-------- INFORMATION SHOWN

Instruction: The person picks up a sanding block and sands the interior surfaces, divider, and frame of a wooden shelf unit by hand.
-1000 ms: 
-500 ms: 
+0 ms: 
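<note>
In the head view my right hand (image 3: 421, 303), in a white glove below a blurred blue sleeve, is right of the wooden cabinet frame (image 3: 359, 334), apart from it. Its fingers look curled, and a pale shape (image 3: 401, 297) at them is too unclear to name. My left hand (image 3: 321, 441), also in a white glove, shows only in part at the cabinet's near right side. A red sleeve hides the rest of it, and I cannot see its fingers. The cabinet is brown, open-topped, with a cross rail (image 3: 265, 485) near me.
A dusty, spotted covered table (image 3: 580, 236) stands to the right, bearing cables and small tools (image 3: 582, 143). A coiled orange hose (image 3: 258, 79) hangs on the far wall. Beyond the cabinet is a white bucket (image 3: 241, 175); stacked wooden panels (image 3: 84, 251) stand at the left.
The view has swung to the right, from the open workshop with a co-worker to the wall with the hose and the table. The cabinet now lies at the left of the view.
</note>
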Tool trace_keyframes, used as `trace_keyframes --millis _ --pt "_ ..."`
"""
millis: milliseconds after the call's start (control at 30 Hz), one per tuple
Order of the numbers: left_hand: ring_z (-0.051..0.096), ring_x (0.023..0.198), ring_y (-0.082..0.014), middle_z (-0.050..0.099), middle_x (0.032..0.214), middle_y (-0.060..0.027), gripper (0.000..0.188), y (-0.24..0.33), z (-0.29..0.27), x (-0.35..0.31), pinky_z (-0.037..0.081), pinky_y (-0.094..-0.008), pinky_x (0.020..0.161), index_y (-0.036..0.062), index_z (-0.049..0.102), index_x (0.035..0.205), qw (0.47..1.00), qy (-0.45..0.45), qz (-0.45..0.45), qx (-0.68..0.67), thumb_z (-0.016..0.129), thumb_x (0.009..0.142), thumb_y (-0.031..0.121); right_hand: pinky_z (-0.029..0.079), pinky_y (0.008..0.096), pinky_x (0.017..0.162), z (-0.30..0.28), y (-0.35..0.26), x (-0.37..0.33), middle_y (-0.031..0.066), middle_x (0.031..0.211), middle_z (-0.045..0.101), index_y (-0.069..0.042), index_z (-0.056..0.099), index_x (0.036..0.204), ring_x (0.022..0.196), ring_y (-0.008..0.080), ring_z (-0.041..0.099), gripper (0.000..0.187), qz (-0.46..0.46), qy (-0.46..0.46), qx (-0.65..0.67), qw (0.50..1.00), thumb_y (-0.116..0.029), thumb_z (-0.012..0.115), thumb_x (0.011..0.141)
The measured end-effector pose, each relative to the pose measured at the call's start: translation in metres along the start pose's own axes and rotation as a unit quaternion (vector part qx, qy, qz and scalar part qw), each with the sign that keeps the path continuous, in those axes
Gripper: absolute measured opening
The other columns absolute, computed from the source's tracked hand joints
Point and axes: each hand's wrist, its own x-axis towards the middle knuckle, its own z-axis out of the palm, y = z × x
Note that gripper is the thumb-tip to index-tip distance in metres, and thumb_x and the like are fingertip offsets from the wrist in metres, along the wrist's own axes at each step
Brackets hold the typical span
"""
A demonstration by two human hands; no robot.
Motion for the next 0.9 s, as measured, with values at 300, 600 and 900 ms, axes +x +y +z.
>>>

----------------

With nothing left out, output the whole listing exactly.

RESPONSE AREA:
Instruction: The person picks up a sanding block and sands the interior surfaces, divider, and frame of a wooden shelf unit by hand.
-1000 ms: 
-500 ms: 
+0 ms: 
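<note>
In the head view my right hand (image 3: 421, 303), in a white glove below a blurred blue sleeve, is right of the wooden cabinet frame (image 3: 359, 334), apart from it. Its fingers look curled, and a pale shape (image 3: 401, 297) at them is too unclear to name. My left hand (image 3: 321, 441), also in a white glove, shows only in part at the cabinet's near right side. A red sleeve hides the rest of it, and I cannot see its fingers. The cabinet is brown, open-topped, with a cross rail (image 3: 265, 485) near me.
A dusty, spotted covered table (image 3: 580, 236) stands to the right, bearing cables and small tools (image 3: 582, 143). A coiled orange hose (image 3: 258, 79) hangs on the far wall. Beyond the cabinet is a white bucket (image 3: 241, 175); stacked wooden panels (image 3: 84, 251) stand at the left.
The view has swung to the right, from the open workshop with a co-worker to the wall with the hose and the table. The cabinet now lies at the left of the view.
</note>
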Tool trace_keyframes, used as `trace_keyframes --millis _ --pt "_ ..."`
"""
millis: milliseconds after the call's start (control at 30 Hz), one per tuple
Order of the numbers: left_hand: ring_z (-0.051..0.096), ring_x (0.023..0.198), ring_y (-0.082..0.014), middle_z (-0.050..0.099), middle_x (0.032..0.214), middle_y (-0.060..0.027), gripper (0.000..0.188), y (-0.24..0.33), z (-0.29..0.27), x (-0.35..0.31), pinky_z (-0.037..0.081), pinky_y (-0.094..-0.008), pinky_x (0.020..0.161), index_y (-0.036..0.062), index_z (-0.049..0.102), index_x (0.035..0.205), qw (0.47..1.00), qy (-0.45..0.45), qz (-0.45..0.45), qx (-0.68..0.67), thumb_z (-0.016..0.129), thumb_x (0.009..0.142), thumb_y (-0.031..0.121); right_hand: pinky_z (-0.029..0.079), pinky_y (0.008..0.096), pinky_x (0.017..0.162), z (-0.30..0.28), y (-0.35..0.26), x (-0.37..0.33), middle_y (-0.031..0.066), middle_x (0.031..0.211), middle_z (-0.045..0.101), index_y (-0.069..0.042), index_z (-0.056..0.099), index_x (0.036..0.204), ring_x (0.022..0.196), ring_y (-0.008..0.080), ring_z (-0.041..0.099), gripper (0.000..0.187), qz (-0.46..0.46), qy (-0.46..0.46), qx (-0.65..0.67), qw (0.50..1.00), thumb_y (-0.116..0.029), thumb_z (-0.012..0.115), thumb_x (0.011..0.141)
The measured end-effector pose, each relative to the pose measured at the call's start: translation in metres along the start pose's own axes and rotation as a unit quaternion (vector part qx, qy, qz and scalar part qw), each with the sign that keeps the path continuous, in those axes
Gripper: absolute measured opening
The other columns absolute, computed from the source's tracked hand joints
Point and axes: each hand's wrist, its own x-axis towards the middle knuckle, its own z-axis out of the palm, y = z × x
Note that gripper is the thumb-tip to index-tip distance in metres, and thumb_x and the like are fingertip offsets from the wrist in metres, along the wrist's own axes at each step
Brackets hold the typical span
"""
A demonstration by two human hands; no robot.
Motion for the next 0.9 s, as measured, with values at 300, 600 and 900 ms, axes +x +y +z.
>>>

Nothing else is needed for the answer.